• Description of the task: Return exactly the lines of the records below, starting at the line that contains "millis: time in" and ending at the line that contains "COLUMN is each", with both of those lines kept.
== Given records
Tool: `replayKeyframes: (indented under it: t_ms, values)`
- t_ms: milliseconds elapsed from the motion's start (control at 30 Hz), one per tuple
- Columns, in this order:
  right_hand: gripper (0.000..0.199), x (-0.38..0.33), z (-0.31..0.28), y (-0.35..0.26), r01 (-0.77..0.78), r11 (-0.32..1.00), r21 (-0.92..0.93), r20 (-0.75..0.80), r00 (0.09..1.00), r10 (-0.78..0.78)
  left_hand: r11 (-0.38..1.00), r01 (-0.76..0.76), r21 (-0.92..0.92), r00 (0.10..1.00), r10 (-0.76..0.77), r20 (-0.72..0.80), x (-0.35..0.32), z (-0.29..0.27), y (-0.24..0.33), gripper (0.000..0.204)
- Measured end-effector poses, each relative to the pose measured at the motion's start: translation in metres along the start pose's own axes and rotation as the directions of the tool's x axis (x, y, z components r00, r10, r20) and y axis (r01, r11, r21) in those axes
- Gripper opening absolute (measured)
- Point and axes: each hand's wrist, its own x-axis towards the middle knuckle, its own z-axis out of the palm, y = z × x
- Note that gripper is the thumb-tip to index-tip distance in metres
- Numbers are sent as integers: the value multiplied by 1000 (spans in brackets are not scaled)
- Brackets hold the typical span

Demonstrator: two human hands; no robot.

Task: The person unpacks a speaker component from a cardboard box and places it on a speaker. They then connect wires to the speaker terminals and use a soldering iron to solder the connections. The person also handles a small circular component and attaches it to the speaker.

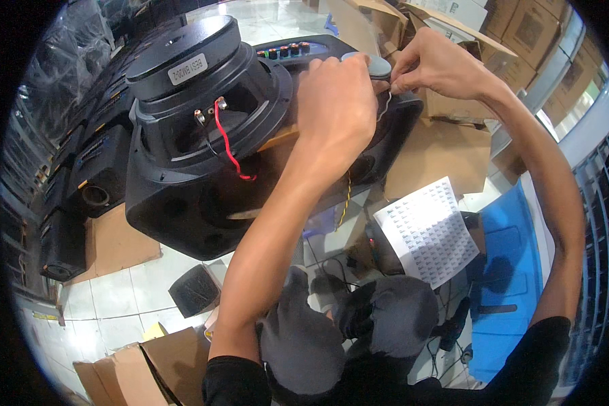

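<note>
A large black woofer (183,88) lies magnet up on a black speaker cabinet (183,216). Red and black wires are joined to the woofer's terminals. To its right, my left hand (338,101) is closed round a small tweeter-like part (379,66) with a grey disc-shaped back; my fingers hide most of it. My right hand (443,64) pinches with thumb and forefinger beside that part, at the end of a thin pale wire (385,107). A control panel with several knobs (284,51) is just beyond my left hand. A yellow-black twisted wire (347,196) hangs below the cabinet.
More black speakers (101,169) stand in a row on the left. Cardboard boxes (528,34) are stacked at the far right, and an open carton (142,369) stands near left. A printed sheet (430,230) lies in front of me, beside a blue plastic surface (507,271).
</note>
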Motion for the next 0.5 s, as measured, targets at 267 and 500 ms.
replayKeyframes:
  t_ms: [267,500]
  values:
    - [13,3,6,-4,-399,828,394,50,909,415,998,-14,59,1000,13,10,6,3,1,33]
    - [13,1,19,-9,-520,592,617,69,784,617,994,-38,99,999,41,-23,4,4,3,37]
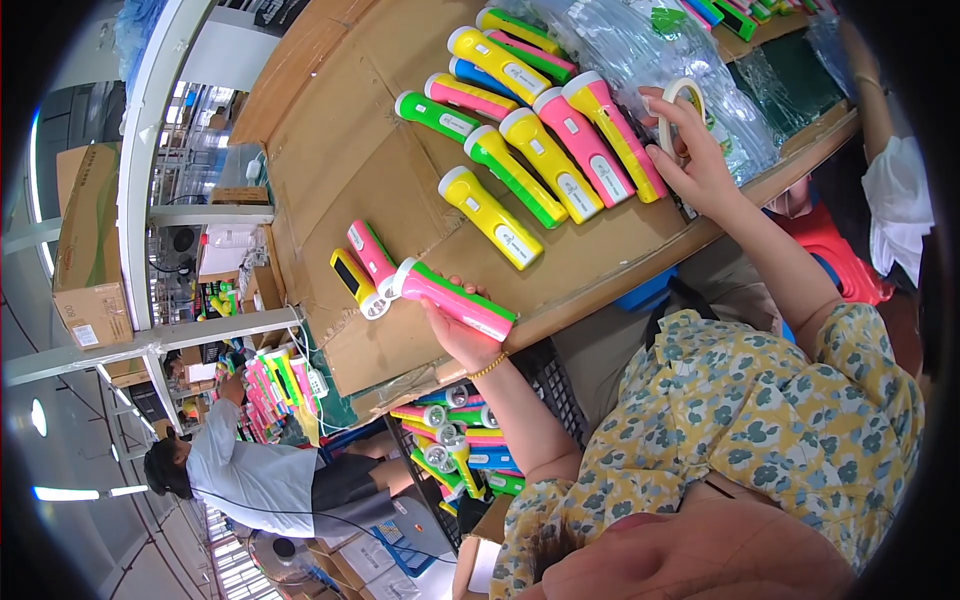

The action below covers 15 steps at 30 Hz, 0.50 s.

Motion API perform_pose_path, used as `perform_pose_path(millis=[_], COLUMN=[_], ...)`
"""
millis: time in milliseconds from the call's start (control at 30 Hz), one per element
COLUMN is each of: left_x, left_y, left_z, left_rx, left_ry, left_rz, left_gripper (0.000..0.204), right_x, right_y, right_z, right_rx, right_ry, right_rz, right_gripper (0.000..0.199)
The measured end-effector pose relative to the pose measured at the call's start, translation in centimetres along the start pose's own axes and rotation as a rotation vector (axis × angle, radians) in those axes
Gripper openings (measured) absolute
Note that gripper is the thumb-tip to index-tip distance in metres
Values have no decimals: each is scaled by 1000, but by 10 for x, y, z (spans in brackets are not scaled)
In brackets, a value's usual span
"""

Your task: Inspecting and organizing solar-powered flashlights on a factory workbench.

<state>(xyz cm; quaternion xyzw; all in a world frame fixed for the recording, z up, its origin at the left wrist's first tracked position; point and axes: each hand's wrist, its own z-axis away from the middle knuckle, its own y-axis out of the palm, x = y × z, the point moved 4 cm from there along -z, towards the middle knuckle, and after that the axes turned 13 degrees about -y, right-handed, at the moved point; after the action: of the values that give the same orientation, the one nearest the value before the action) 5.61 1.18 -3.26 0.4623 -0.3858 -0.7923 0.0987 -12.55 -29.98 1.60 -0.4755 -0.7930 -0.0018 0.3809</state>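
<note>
A dark crate (548, 385) stood below the tabletop (330, 150) edge, beside the person's left arm, and it held many loose flashlights (455, 440) in pink, green, yellow and blue, piled without order. On the tabletop, which was covered with brown cardboard, clear plastic bags (640, 50) lay at the far right corner.

The left hand (460, 335) was closed around the handle of a pink and green flashlight (455, 297), its grip holding the body from below, right at the near edge of the tabletop. The lens end of this flashlight touched two other small flashlights (362, 268), one pink and one yellow, which lay just beside it. The right hand (695, 160) was raised near the right edge, and its fingers pinched a roll of tape (680, 115).

Between the two hands lay a row of flashlights (540, 140), close together side by side, most of them yellow, pink and green. The left part of the cardboard was bare. Beyond the left edge stood metal shelves (170, 215) with boxes, and another person (250, 475) bent there over more coloured flashlights.
</note>
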Motion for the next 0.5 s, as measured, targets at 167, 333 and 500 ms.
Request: perform_pose_path(millis=[167,333,500], left_x=[2,8,25], left_y=[3,14,32], left_z=[6,25,50], left_rx=[-103,-253,-159], left_ry=[164,493,671], left_rz=[-145,-455,-715], left_gripper=[42,45,62], right_x=[-2,-3,-4], right_y=[0,2,1], right_z=[1,1,0], right_rx=[-1,10,12], right_ry=[-3,-9,-4], right_rz=[4,23,44], right_gripper=[50,50,50])
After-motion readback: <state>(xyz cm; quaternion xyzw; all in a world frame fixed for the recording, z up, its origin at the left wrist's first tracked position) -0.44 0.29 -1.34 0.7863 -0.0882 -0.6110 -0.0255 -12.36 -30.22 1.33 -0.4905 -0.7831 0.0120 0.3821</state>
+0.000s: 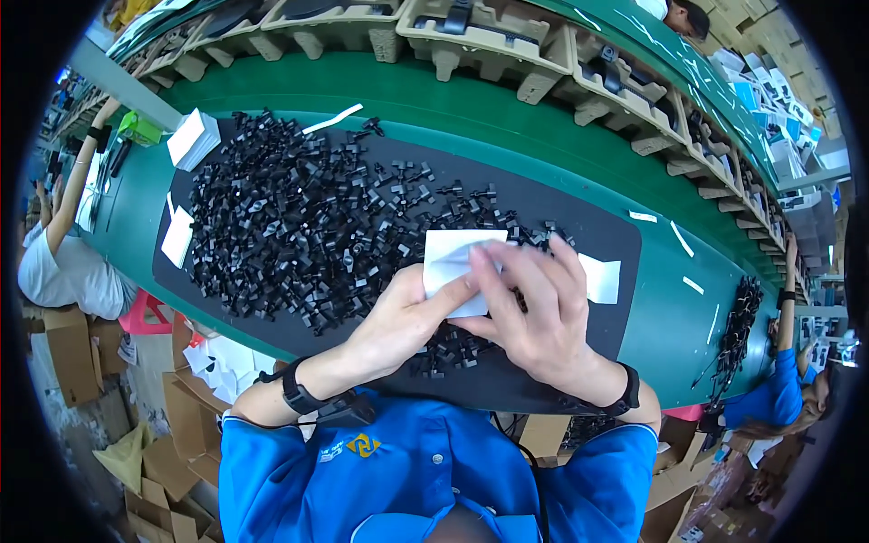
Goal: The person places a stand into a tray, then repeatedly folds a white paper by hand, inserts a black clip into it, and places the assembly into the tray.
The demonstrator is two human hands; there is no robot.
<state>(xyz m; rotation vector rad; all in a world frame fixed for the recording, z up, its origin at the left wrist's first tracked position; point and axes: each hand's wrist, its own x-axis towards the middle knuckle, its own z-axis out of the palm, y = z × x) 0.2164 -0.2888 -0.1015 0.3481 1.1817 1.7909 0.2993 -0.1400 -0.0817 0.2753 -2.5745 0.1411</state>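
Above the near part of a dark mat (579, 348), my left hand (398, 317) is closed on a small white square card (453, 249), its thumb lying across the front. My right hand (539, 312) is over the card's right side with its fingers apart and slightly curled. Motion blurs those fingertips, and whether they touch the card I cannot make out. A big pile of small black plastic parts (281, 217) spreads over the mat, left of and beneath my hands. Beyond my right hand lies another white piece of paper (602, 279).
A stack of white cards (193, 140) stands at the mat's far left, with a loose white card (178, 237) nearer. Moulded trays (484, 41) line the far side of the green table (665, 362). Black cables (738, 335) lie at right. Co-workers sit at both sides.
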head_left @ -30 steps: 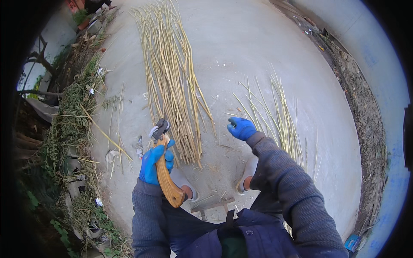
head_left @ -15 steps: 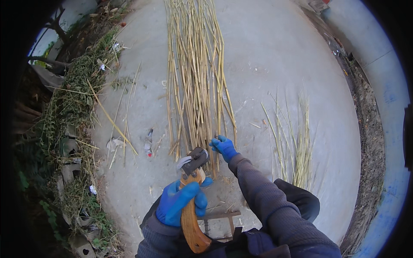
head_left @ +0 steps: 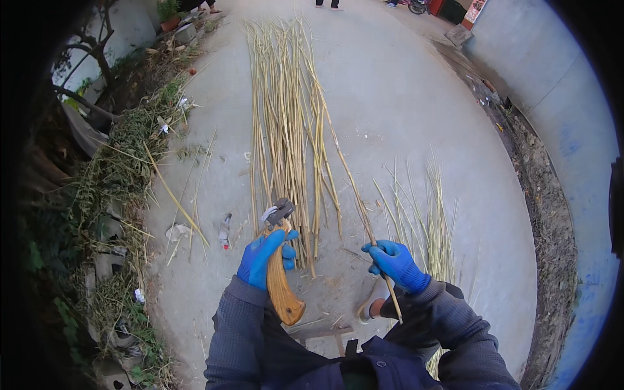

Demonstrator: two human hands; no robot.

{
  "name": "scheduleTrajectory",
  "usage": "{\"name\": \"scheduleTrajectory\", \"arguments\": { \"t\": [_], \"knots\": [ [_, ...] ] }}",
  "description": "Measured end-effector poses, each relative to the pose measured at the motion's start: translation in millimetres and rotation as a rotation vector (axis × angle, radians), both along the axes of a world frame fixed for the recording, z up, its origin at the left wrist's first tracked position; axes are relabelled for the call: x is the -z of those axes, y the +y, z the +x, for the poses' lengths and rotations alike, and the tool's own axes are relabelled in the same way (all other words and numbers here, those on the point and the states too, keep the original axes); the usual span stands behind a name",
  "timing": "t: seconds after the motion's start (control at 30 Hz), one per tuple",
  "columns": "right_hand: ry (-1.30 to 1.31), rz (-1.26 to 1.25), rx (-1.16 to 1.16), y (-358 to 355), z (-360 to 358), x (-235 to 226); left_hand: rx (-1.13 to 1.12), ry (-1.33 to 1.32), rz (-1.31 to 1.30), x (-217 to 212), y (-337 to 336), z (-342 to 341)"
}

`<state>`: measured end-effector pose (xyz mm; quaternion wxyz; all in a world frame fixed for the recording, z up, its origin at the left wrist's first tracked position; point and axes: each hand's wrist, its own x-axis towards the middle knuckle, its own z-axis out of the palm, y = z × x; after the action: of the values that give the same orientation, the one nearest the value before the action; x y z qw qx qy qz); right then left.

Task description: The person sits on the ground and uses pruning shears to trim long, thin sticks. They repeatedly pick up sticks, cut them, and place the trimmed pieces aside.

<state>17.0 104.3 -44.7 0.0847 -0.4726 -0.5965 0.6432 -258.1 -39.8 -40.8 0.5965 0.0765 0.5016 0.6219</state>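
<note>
My left hand [head_left: 259,259], in a blue glove, grips a tool [head_left: 281,292] with a curved wooden handle and a dark metal head; a pale strip shows beside the head. My right hand [head_left: 398,265], gloved in blue too, is closed around one long thin stalk [head_left: 350,177] near its lower end. That stalk slants up and left toward the far end of a loose bundle of long yellowish stalks [head_left: 279,123] lying on the concrete. The tool's head hangs over the bundle's near end.
A smaller bunch of pale thin stalks [head_left: 439,227] lies at the right, partly beside my leg. Weeds and rubble [head_left: 123,175] line the left edge, with a few loose stalks near them. A pale wall [head_left: 552,71] runs along the right. People's feet [head_left: 328,5] show at the far end.
My right hand has moved right and toward me, drawing one stalk away from the bundle. My left hand has shifted slightly up and left with the tool. The view now reaches farther ahead.
</note>
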Motion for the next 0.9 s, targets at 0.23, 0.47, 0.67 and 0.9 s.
{"name": "scheduleTrajectory", "arguments": {
  "t": [0.23, 0.47, 0.67, 0.9],
  "knots": [
    [-0.104, 0.035, 0.083, -69.4, 123.3, -93.7, -0.016, 0.033, 0.039, 17.5, 1.3, -3.8],
    [-0.280, 0.179, 0.102, -151.3, 226.3, -114.1, -0.010, 0.080, 0.053, 34.7, 5.4, -3.7],
    [-0.571, 0.946, -0.051, -213.4, 327.8, -75.6, 0.014, 0.112, 0.064, 61.6, 10.6, -9.5],
    [-0.925, 1.294, 0.145, -271.8, 423.5, -65.7, 0.011, 0.139, 0.073, 83.7, 20.3, -15.2]
  ]
}}
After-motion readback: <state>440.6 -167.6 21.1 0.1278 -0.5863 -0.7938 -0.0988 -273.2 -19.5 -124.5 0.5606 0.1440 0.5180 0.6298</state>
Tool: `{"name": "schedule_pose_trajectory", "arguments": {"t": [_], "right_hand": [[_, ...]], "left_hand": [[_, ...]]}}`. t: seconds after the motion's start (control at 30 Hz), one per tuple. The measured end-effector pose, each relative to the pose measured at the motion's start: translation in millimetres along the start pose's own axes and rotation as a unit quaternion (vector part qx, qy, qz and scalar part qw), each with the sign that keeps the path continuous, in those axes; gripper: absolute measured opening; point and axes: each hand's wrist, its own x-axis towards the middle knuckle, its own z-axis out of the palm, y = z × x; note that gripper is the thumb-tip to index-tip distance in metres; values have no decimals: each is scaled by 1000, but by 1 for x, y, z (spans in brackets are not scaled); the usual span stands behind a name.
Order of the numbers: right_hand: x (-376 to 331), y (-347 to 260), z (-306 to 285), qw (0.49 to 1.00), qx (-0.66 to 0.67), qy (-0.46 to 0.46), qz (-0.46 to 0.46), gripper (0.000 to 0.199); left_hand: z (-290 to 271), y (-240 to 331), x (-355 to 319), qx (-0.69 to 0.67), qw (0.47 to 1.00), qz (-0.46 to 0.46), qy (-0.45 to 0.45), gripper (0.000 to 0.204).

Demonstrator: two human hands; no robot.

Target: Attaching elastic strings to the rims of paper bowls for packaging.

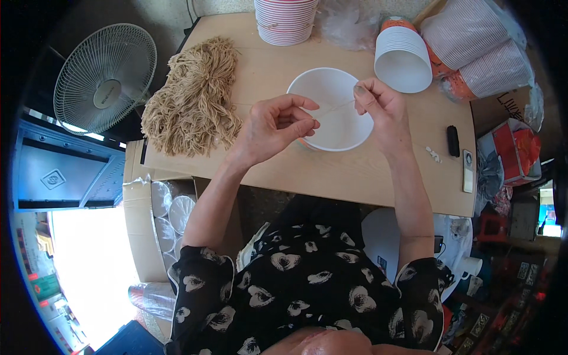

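Note:
A thin pale string runs between my two hands above a white paper bucket. My left hand is pinched on one end of it, at the bucket's left side. On the right, my right hand pinches the other end with thumb and forefinger, over the bucket's rim. The bucket stands on the table; I see only the white inside, partly hidden by my hands. To the left lies a big heap of tan strings, apart from my left hand.
On the wooden table are a stack of red-striped buckets, nested white buckets, a black object and a small silver-white device. Bagged stacks fill the back right. A fan stands left; an open carton sits below.

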Motion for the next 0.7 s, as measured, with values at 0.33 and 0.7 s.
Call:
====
• Exercise response:
millis: time in milliseconds from the call's start (control at 30 Hz), one per element
COLUMN is each of: left_x, left_y, left_z, left_rx, left_ry, left_rz, left_gripper (0.000..0.204), right_x, right_y, right_z, right_rx, right_ry, right_rz, right_gripper (0.000..0.199)

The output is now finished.